To create these tulips I’m also using some beater attachments that are usually used on electric mixers.
I pick these up whenever I see them at my local thrift store. Pairs are often in the 25 cent bin, and I do have quite a growing collection for future repurposing projects.
But now onto this project, my quick and easy repurposed diy tulips.

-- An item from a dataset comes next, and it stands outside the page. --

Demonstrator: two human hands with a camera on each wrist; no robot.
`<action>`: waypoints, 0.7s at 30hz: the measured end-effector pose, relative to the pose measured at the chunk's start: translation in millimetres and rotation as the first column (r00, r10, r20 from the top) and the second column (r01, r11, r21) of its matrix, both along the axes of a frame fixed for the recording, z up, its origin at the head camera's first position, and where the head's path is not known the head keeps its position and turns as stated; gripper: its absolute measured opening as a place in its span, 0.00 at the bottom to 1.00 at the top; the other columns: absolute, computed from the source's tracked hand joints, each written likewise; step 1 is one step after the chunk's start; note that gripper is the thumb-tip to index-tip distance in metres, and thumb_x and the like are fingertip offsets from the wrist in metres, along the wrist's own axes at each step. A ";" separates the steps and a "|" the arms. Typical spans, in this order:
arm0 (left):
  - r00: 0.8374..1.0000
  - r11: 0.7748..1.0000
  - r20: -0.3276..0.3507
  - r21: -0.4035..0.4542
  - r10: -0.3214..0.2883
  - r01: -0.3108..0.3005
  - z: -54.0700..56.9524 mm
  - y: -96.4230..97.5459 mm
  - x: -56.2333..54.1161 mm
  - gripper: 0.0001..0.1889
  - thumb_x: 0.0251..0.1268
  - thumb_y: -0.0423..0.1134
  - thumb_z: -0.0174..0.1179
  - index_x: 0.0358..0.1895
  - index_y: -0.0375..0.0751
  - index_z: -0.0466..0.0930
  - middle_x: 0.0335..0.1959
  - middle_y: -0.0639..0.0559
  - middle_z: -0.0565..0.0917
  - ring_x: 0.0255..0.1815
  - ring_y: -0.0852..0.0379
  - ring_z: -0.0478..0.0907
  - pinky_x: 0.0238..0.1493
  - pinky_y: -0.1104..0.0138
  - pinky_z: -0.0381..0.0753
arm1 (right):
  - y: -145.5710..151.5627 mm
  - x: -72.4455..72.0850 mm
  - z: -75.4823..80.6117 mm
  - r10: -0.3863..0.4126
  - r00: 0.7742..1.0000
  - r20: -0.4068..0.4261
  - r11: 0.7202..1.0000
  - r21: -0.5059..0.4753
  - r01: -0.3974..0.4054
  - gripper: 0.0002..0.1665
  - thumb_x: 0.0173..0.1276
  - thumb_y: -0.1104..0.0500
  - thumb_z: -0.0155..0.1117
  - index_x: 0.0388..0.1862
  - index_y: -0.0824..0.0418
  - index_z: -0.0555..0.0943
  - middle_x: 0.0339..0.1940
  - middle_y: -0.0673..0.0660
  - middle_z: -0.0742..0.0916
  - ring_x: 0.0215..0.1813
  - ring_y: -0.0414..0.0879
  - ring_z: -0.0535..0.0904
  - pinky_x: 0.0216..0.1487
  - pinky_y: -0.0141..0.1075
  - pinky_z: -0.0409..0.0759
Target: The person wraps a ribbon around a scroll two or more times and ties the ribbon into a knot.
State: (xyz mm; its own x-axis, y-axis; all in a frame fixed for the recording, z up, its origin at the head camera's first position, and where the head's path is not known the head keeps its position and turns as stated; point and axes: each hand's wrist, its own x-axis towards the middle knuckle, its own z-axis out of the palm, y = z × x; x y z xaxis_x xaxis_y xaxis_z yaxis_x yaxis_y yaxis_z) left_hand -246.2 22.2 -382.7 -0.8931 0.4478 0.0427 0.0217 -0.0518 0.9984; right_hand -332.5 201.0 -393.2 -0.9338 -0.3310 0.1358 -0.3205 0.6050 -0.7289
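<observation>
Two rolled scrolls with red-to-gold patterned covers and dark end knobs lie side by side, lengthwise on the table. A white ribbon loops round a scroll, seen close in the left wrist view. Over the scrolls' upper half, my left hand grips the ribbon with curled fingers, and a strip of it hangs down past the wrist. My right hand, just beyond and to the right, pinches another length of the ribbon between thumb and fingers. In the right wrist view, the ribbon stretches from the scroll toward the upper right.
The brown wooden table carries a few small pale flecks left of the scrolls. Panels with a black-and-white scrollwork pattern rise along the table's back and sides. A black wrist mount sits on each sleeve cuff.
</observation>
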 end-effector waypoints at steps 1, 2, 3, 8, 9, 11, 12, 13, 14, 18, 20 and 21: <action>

NOTE: If you’ve never heard of gutter leaf strainers… join the club. lol. Apparently they go open side down into eavestrough/gutter downspouts and they’re supposed to stop leaves/twigs etc from going down. I did some googling and there are many different styles in all shapes and sizes. Here we call them gutter leaf strainers, but they might also be called downspout protectors, gutter leaf filters, downspout guards… and who knows what else. If you look in the eavestrough/gutter area of your hardware/building supplies store that’s where they should be. If you can’t find this exact style you might be able to modify whatever style you find.
Spray painting to create diy tulips
Using a paint and primer combo spray paint I painted the gutter strainers with two light coats of a very vibrant pink…
… and the beaters with a lovely yellow for some contrast.
For my free spray painting tips printable check out my member library here. The password is included with every TRV email so if you’re not already a TRV reader you can sign up to receive free access.
Here they are all ready to be put in the garden.
Creating diy stems for tulips
But before I could do that I needed some stems.
I checked my stashes in my little storage house and all the metal odds and ends of pipe that I had were either too long or too wide.
Then I spied something sticking out from under some lumber, and discovered a long nine foot piece of 1/2″ pvc pipe. Probably leftover from some outdoor Christmas project from years ago.
It was very easy to cut using my miter box and saw.
I usually do flowers in threes, like these clothes pin flowers, but at this point I thought three diy tulips just weren’t enough for me… so I decided on five.
To add some interest I staggered the lengths of the five stems.
Then I spray painted the stems a gorgeous green and pushed them into the ground about 6 inches deep.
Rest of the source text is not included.